While Andrews stood guard, we explored the ruins of the old castle. Lady Carteret told us that it had been slighted during the Civil War, and had subsequently fallen into ruin. It was a romantic spot, conjuring up all kinds of dramatic scenes in my mind, but as I walked through the various rooms, all roofless and with springy turf for flooring, I was jealously conscious of the fact that Michael, my fiancé, walked with Lady Carteret, and not with me.

It was midday when we sat down to enjoy the picnic, and I must confess that, despite my uneasiness of the past day, I
thoroughly
enjoyed the repast. Eating in this way,
al fresco
, seemed to enhance my appetite, and I sampled a little of everything that was set before me. The coachman had led his vehicle a little apart, and we could see him sitting on an ivy-clad bank, lighting his clay pipe.

The wine was a delicate hock, still well chilled, and I finished my meal with two glasses in succession. I began to feel very
charitable
to my neighbours, and remembered a warning that my old uncle had once given me: ‘If you must drink wine, Catherine, drink it slowly – sip your way to sobriety.' I contemplated a third glass, but a questioning look from Michael restrained me.

It was when we were halfway home that I began to feel strange. I was not inebriated, and I was not feeling sick; but I seemed to be inhabiting a kind of trance-world. Sounds, even the voices of my companions, appeared to be coming from afar, and colours were brighter than I had remembered them. I said nothing, because I was not ill, but it was disquieting, to say the least.

When we returned to Providence Hall, I excused myself, and retired to my room. I lay on the bed, wondering what could have caused this altered state of consciousness. I closed my eyes, and almost immediately fell into a deep sleep.

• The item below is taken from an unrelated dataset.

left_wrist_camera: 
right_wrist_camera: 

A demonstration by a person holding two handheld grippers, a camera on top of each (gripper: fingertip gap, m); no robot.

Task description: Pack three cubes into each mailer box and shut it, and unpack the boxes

I dreamed of Uncle Max, alive, and frantically searching through the masses of ancient paper at Mayfield Court; I saw the forlorn little ghost again, dumbly pointing to the bed, and
experienced
the same frozen fear that I had felt when I had first seen her; curiously, I did not identify her with the little gypsy girl who had shown me how my belief in ghosts had been foolishness. And I dreamed of Sergeant Bottomley, the man who had, I believed, appointed himself my protector.

I had no idea how long I had slept, but at one stage I imagined that the door had quietly opened, and a shadowy figure had
crossed the room, temporarily blocking out the light. It may have been so; but when I forced open my eyes for a second, I saw that there was nobody there.